Write out the lines below once more, exactly as they appear. Do not include pictures.

*** Opening Stored data ***

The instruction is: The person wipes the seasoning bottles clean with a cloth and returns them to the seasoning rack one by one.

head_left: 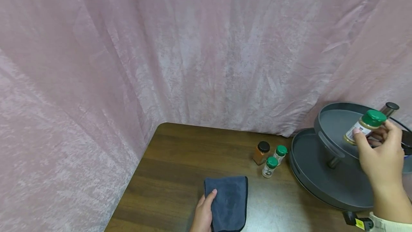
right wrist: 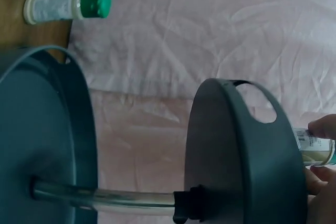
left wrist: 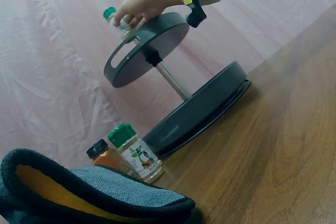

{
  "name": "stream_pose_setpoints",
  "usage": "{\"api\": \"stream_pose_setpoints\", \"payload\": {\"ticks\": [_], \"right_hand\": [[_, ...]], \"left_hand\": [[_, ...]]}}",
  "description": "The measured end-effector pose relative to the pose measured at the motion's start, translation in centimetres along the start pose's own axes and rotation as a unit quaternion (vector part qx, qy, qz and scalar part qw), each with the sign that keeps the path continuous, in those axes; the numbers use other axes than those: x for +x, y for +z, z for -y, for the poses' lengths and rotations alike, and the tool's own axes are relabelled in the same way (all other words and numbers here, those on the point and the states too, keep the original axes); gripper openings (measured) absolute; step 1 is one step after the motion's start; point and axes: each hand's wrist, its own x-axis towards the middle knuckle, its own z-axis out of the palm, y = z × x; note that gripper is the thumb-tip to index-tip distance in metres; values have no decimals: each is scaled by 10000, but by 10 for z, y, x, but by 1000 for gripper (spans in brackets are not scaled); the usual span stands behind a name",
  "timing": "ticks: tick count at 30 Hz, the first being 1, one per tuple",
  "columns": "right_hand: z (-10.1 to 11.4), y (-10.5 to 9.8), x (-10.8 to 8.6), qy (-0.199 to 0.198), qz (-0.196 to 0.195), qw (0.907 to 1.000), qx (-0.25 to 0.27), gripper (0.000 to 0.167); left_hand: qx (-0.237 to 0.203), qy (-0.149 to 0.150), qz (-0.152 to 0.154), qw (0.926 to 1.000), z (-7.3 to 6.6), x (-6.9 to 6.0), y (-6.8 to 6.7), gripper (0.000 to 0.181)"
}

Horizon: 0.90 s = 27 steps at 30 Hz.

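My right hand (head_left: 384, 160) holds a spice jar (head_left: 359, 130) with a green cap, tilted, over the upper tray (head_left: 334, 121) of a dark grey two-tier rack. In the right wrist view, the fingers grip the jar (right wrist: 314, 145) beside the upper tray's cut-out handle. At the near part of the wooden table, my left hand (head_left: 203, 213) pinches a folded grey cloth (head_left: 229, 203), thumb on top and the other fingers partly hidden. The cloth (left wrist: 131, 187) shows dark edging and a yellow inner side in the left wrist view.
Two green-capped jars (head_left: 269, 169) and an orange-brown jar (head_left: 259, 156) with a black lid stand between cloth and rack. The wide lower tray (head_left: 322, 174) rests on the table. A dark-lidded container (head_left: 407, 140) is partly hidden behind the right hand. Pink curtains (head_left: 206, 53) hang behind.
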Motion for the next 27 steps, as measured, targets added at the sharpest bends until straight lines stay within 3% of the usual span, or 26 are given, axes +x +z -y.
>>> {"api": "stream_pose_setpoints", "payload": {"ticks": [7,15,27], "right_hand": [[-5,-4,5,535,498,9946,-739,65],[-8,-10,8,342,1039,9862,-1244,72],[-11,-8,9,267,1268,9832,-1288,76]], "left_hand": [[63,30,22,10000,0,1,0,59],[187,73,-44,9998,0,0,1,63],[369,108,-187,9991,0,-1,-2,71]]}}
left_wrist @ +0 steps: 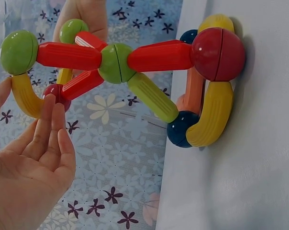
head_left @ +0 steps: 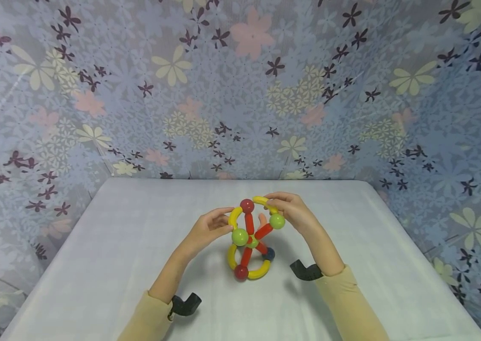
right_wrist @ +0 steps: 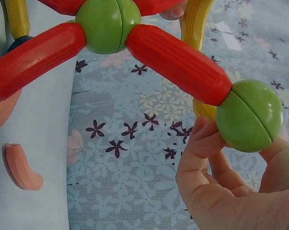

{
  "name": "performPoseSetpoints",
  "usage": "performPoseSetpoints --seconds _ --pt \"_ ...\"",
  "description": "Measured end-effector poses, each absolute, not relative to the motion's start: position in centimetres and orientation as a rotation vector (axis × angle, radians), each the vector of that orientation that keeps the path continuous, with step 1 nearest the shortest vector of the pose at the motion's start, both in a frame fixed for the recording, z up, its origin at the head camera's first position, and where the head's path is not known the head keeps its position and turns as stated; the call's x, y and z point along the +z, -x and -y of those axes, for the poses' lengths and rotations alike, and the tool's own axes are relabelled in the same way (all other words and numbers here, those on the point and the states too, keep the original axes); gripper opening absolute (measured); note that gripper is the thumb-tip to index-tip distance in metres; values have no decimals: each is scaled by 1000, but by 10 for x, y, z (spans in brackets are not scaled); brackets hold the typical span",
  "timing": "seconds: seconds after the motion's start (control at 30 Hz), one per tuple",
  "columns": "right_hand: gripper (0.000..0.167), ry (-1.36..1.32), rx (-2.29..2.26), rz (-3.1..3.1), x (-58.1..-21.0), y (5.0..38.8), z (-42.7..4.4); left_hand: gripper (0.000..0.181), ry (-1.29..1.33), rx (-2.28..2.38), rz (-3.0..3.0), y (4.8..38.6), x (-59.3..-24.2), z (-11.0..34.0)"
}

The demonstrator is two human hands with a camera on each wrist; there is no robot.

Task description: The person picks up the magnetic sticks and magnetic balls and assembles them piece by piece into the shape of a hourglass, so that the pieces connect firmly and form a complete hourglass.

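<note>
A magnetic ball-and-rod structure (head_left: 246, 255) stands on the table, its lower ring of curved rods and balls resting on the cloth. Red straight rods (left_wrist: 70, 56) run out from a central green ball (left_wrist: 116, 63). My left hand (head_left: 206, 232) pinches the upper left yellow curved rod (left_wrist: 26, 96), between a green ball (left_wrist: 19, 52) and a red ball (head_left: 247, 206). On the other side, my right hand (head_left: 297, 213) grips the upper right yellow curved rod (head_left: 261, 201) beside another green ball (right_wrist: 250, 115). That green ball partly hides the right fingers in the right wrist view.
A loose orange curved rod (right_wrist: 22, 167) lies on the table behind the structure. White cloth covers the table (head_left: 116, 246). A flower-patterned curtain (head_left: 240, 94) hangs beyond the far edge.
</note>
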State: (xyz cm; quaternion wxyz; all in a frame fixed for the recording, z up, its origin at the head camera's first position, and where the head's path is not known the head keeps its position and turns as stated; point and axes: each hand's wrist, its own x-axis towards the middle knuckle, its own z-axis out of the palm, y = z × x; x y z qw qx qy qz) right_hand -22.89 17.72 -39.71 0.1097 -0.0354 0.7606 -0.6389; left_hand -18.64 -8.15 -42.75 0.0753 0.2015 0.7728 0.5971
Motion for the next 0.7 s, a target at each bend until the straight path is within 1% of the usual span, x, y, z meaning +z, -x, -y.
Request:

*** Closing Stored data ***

• Completed exercise:
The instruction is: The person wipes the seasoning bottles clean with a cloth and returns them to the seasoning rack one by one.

head_left: 
right wrist: 
left wrist: 

{
  "name": "stream_pose_setpoints",
  "usage": "{\"api\": \"stream_pose_setpoints\", \"payload\": {\"ticks\": [_], \"right_hand\": [[_, ...]], \"left_hand\": [[_, ...]]}}",
  "description": "The measured end-effector pose relative to the pose measured at the motion's start, translation in centimetres along the start pose's own axes and rotation as a unit quaternion (vector part qx, qy, qz and scalar part qw), each with the sign that keeps the path continuous, in those axes; the numbers use other axes than those: x for +x, y for +z, z for -y, for the poses' lengths and rotations alike, and the tool's own axes are relabelled in the same way (all other words and numbers here, those on the point and the states too, keep the original axes); gripper openings (measured) absolute; step 1 is one step after the motion's start; point and axes: each hand's wrist, its own x-axis towards the middle knuckle, its own z-axis out of the palm, y = z × x; note that gripper is the thumb-tip to index-tip distance in metres; values have no decimals: each is scaled by 10000, but by 10 for z, y, x, but by 1000 for gripper (spans in brackets are not scaled); the usual span stands behind a name",
  "timing": "ticks: tick count at 30 Hz, the first being 1, one per tuple",
  "columns": "right_hand: z (-10.1 to 11.4), y (-10.5 to 9.8), x (-10.8 to 8.6), qy (-0.199 to 0.198), qz (-0.196 to 0.195), qw (0.907 to 1.000), qx (-0.25 to 0.27), gripper (0.000 to 0.167); left_hand: qx (-0.237 to 0.203), qy (-0.149 to 0.150), qz (-0.152 to 0.154), qw (0.926 to 1.000), z (-7.3 to 6.6), x (-6.9 to 6.0), y (-6.8 to 6.7), gripper (0.000 to 0.181)"
}

Horizon: 0.90 s = 27 steps at 30 Hz.

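My right hand (head_left: 384, 160) holds a spice jar (head_left: 359, 130) with a green cap, tilted, over the upper tray (head_left: 334, 121) of a dark grey two-tier rack. In the right wrist view, the fingers grip the jar (right wrist: 314, 145) beside the upper tray's cut-out handle. At the near part of the wooden table, my left hand (head_left: 203, 213) pinches a folded grey cloth (head_left: 229, 203), thumb on top and the other fingers partly hidden. The cloth (left wrist: 131, 187) shows dark edging and a yellow inner side in the left wrist view.
Two green-capped jars (head_left: 269, 169) and an orange-brown jar (head_left: 259, 156) with a black lid stand between cloth and rack. The wide lower tray (head_left: 322, 174) rests on the table. A dark-lidded container (head_left: 407, 140) is partly hidden behind the right hand. Pink curtains (head_left: 206, 53) hang behind.
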Motion for the next 27 steps, as measured, targets added at the sharpest bends until straight lines stay within 3% of the usual span, or 26 are given, axes +x +z -y.
>>> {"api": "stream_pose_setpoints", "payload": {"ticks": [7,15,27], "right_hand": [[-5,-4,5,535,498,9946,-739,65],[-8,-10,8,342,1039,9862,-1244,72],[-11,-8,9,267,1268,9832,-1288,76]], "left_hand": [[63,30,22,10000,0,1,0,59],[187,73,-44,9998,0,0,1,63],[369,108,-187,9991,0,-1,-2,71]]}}
left_wrist @ +0 steps: 
head_left @ +0 steps: 
right_wrist @ +0 steps: 

{
  "name": "performPoseSetpoints",
  "usage": "performPoseSetpoints --seconds _ --pt \"_ ...\"",
  "description": "Measured end-effector poses, each absolute, not relative to the motion's start: position in centimetres and orientation as a rotation vector (axis × angle, radians), each the vector of that orientation that keeps the path continuous, with step 1 nearest the shortest vector of the pose at the motion's start, both in a frame fixed for the recording, z up, its origin at the head camera's first position, and where the head's path is not known the head keeps its position and turns as stated; the call's x, y and z point along the +z, -x and -y of those axes, for the poses' lengths and rotations alike, and the tool's own axes are relabelled in the same way (all other words and numbers here, those on the point and the states too, keep the original axes); gripper opening absolute (measured); note that gripper is the thumb-tip to index-tip distance in metres; values have no decimals: each is scaled by 1000, but by 10 for x, y, z (spans in brackets are not scaled); brackets hold the typical span",
  "timing": "seconds: seconds after the motion's start (control at 30 Hz), one per tuple",
  "columns": "right_hand: gripper (0.000..0.167), ry (-1.36..1.32), rx (-2.29..2.26), rz (-3.1..3.1), x (-58.1..-21.0), y (5.0..38.8), z (-42.7..4.4); left_hand: gripper (0.000..0.181), ry (-1.29..1.33), rx (-2.28..2.38), rz (-3.0..3.0), y (4.8..38.6), x (-59.3..-24.2), z (-11.0..34.0)"
}

The demonstrator is two human hands with a camera on each wrist; there is no robot.

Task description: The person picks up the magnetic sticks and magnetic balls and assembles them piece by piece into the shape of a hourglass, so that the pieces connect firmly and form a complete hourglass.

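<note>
A magnetic ball-and-rod structure (head_left: 246, 255) stands on the table, its lower ring of curved rods and balls resting on the cloth. Red straight rods (left_wrist: 70, 56) run out from a central green ball (left_wrist: 116, 63). My left hand (head_left: 206, 232) pinches the upper left yellow curved rod (left_wrist: 26, 96), between a green ball (left_wrist: 19, 52) and a red ball (head_left: 247, 206). On the other side, my right hand (head_left: 297, 213) grips the upper right yellow curved rod (head_left: 261, 201) beside another green ball (right_wrist: 250, 115). That green ball partly hides the right fingers in the right wrist view.
A loose orange curved rod (right_wrist: 22, 167) lies on the table behind the structure. White cloth covers the table (head_left: 116, 246). A flower-patterned curtain (head_left: 240, 94) hangs beyond the far edge.
</note>
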State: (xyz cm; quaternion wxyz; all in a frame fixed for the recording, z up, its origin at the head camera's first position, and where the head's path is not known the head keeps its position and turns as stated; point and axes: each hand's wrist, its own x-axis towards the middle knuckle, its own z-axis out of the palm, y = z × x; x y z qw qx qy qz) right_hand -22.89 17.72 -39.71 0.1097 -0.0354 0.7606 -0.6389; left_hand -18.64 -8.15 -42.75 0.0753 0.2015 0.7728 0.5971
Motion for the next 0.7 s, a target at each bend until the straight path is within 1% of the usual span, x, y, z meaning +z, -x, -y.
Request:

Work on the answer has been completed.